## Task details
Could you restate the entries below word for word and leave the images out?

START Exercise data

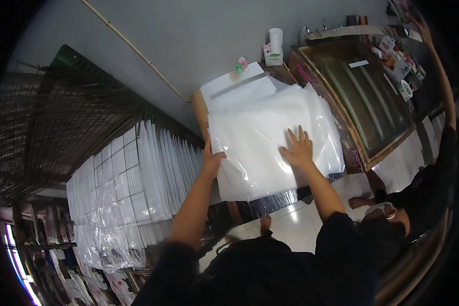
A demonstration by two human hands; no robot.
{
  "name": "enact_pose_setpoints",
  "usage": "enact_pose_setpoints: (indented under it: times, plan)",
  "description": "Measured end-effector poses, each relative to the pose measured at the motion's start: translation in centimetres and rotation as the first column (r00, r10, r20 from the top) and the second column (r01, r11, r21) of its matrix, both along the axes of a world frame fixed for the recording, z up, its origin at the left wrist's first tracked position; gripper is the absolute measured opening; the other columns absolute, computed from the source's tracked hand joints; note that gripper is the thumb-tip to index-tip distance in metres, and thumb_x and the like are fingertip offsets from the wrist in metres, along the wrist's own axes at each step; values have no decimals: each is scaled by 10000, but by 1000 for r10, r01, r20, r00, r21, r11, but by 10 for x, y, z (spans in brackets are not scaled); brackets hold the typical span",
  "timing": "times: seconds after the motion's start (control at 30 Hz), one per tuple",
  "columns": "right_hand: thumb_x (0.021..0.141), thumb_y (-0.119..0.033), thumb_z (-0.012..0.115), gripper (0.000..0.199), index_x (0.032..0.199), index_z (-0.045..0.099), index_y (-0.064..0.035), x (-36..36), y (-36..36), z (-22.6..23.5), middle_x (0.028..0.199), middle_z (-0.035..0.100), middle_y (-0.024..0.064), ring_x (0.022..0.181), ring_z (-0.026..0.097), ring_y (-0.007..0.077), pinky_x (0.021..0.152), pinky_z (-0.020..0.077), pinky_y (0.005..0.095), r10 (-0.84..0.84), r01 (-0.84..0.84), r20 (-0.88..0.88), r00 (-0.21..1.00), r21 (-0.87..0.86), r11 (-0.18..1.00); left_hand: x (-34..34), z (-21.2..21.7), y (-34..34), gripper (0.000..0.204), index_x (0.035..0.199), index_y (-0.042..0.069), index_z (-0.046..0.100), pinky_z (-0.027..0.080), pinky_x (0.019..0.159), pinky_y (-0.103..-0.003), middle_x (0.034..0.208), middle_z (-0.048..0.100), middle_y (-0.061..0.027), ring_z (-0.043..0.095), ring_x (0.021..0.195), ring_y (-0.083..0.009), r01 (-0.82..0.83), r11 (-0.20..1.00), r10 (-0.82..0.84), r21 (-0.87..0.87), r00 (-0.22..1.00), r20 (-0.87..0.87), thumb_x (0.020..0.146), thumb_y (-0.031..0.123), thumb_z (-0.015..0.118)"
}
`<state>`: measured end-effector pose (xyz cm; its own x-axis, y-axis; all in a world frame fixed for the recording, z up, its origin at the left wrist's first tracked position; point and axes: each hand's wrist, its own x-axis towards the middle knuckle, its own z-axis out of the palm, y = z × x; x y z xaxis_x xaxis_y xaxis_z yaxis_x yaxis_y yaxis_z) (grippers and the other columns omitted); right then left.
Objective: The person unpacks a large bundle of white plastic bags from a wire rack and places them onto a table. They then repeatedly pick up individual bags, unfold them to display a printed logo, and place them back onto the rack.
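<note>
A stack of glossy, translucent white plastic sheets (257,135) lies on a wooden-edged table in front of me. My left hand (210,159) grips the stack's left edge, thumb over the top and the other fingers along the side. My right hand (299,150) rests on the upper surface, right of the middle, fingers spread and holding nothing. Flat white sheets (234,84) stick out from under the far side of the stack.
On the left, a wire drying rack (35,127) carries many hanging plastic sheets (115,183). A framed screen (364,102) on a wooden table stands at the right. Beyond the stack is a white box with a cup (275,43). Another person (418,199) works at the right.
</note>
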<state>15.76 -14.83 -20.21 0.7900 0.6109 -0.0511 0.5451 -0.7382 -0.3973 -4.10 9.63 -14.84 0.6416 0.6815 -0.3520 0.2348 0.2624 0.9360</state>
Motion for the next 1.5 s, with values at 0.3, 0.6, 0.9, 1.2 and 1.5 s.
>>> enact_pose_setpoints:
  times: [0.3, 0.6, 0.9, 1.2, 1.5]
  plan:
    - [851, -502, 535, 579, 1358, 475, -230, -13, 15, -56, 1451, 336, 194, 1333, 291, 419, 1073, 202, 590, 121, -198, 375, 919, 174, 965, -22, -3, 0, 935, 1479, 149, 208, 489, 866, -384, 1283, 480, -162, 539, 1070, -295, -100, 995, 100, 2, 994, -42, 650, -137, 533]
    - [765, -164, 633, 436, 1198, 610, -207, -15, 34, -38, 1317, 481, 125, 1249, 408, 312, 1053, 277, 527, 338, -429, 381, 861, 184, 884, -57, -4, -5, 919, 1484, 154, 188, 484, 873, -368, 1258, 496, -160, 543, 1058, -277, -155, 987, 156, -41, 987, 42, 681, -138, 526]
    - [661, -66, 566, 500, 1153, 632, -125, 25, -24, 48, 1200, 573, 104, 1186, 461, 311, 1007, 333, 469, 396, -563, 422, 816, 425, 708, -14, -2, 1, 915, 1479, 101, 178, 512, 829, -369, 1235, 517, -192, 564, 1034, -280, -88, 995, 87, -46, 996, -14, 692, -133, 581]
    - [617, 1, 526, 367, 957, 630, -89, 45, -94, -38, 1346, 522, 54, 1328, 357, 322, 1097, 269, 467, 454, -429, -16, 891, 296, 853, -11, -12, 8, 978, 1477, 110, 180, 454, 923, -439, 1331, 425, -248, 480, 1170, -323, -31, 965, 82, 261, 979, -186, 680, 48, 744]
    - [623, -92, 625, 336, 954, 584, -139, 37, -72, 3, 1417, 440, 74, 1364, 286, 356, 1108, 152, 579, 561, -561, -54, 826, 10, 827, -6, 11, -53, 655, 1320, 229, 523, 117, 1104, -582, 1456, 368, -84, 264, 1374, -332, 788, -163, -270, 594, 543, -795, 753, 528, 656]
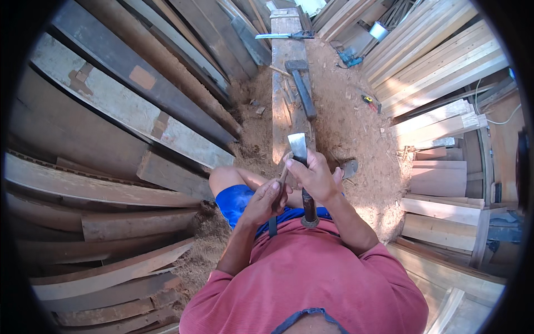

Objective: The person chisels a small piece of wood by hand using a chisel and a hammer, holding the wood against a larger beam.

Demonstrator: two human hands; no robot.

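Note:
My right hand is closed around a wide chisel, its bright blade pointing away from me and its dark handle running back toward my shirt. In my left hand is a small, thin piece of brown wood, gripped between thumb and fingers. The wood's far end lies close beside the chisel blade, near my right thumb; whether they touch I cannot tell. Both hands are above my lap. Beyond them, a dark mallet rests on a narrow wooden bench.
A saw lies across the bench's far end, and wood chips are scattered by the mallet. Planks lean along the left; more boards are stacked at the right. A teal power tool sits on the sawdust-covered floor.

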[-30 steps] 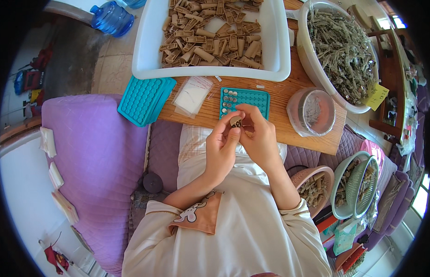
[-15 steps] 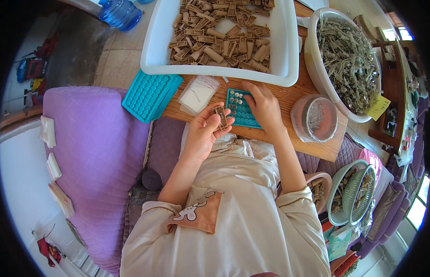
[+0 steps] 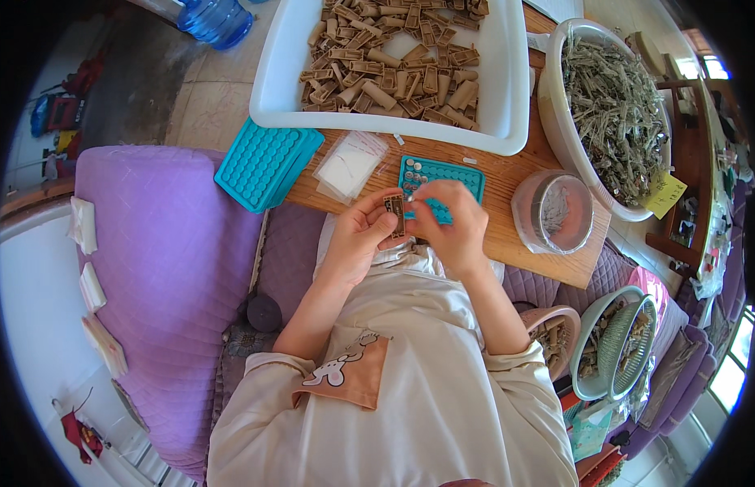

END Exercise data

## Solved exercise
A demonstration by two human hands; no robot.
{
  "name": "enact_pose_setpoints",
  "usage": "enact_pose_setpoints: (indented under it: times, plan)",
  "description": "Measured end-effector poses, each relative to the pose measured at the motion's start: translation in centimetres and rotation as the first column (r00, r10, r20 from the top) and the second column (r01, r11, r21) of its matrix, both along the axes of a world frame fixed for the recording, z up, its origin at the left wrist's first tracked position; gripper is the absolute measured opening; the other columns absolute, computed from the source's tracked hand joints; note that gripper is the thumb-tip to index-tip distance in metres, and thumb_x and the like are fingertip offsets from the wrist in metres, along the wrist's own axes at each step; values have no decimals: each is scaled by 10000, but by 1000 for r10, r01, r20, r00, r21, r11, but by 10 for x, y, z (spans in brackets are not scaled); brackets hold the typical span",
  "timing": "times: seconds after the motion's start (control at 30 Hz), one per tuple",
  "columns": "right_hand: thumb_x (0.021..0.141), thumb_y (-0.119..0.033), thumb_z (-0.012..0.115), gripper (0.000..0.199), index_x (0.032..0.199), index_z (-0.045..0.099), index_y (-0.064..0.035), x (-36..36), y (-36..36), z (-22.6..23.5), middle_x (0.028..0.199), middle_z (-0.035..0.100), middle_y (-0.024..0.064), ring_x (0.022..0.181), ring_z (-0.026..0.097), ring_y (-0.007..0.077), pinky_x (0.021..0.152), pinky_z (-0.020..0.077), pinky_y (0.005..0.095), r10 (-0.84..0.84), r01 (-0.84..0.84), r20 (-0.88..0.88), r00 (-0.21..1.00), r21 (-0.87..0.86), r11 (-0.18..1.00); left_hand: x (-34..34), z (-21.2..21.7), y (-34..34), gripper (0.000..0.204), index_x (0.035..0.199), index_y (-0.042..0.069), index_z (-0.046..0.100), pinky_z (-0.027..0.080), pinky_x (0.019..0.159), pinky_y (-0.103..-0.003), middle_x (0.034..0.208), middle_z (-0.048..0.100), middle_y (-0.061..0.027), ring_z (-0.043..0.095), ring_x (0.021..0.195), ring_y (-0.083..0.009), r01 (-0.82..0.83), r11 (-0.20..1.00), r10 (-0.82..0.84), r21 (-0.87..0.87), r00 (-0.22..1.00), r20 (-0.87..0.87), thumb_x (0.020..0.146), thumb_y (-0.031..0.123), thumb_z (-0.015..0.118)"
}
`<state>`: measured end-effector pose (xyz cm; its own x-axis, y-axis; all in a world frame fixed for the recording, z up, its origin at the left wrist's first tracked position; point and axes: each hand's wrist, its own x-axis towards the middle knuckle, its own z-axis out of the palm, y = z × x; x y z xaxis_x xaxis_y xaxis_z yaxis_x yaxis_y yaxis_z) (grippers and the other columns omitted); right then left.
Objective: The person unpacks a large bundle of white plastic bags from a wire rack and places them onto a table. They then repeatedly pick up individual bags, unfold them to display a printed logo, and place them back onto the rack.
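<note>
A stack of glossy, translucent white plastic sheets (257,135) lies on a wooden-edged table in front of me. My left hand (210,159) grips the stack's left edge, thumb over the top and the other fingers along the side. My right hand (299,150) rests on the upper surface, right of the middle, fingers spread and holding nothing. Flat white sheets (234,84) stick out from under the far side of the stack.
On the left, a wire drying rack (35,127) carries many hanging plastic sheets (115,183). A framed screen (364,102) on a wooden table stands at the right. Beyond the stack is a white box with a cup (275,43). Another person (418,199) works at the right.
</note>
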<state>15.76 -14.83 -20.21 0.7900 0.6109 -0.0511 0.5451 -0.7382 -0.3973 -4.10 9.63 -14.84 0.6416 0.6815 -0.3520 0.2348 0.2624 0.9360</state>
Motion for the next 1.5 s, with values at 0.3, 0.6, 0.9, 1.2 and 1.5 s.
>>> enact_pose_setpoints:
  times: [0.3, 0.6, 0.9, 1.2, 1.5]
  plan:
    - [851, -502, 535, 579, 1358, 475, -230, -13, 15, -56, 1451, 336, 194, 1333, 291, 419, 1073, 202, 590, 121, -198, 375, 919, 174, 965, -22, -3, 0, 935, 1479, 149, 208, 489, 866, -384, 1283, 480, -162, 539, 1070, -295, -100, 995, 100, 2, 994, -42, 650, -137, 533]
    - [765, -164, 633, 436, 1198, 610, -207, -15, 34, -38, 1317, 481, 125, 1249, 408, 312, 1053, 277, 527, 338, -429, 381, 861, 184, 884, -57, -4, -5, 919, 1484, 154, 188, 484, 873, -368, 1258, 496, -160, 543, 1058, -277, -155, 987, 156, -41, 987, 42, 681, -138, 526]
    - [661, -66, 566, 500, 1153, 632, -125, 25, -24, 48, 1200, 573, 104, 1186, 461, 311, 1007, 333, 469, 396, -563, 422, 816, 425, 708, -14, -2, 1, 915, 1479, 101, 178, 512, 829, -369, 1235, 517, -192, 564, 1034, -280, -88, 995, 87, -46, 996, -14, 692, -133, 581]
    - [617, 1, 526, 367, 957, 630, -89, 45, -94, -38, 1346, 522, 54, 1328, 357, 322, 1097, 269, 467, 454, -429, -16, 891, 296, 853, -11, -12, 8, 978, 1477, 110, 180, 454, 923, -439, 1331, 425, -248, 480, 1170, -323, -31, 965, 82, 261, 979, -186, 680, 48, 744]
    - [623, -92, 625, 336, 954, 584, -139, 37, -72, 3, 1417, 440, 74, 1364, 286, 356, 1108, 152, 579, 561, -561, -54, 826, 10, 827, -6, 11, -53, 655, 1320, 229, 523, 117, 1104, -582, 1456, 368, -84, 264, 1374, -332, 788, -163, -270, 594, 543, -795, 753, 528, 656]

Objective: The person chisels a small piece of wood by hand using a chisel and a hammer, holding the wood against a larger beam.

Demonstrator: two human hands; no robot.

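Note:
My right hand is closed around a wide chisel, its bright blade pointing away from me and its dark handle running back toward my shirt. In my left hand is a small, thin piece of brown wood, gripped between thumb and fingers. The wood's far end lies close beside the chisel blade, near my right thumb; whether they touch I cannot tell. Both hands are above my lap. Beyond them, a dark mallet rests on a narrow wooden bench.
A saw lies across the bench's far end, and wood chips are scattered by the mallet. Planks lean along the left; more boards are stacked at the right. A teal power tool sits on the sawdust-covered floor.
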
[-30 steps] 
[-15 steps] 
[+0 steps] 

What the exercise required is now complete.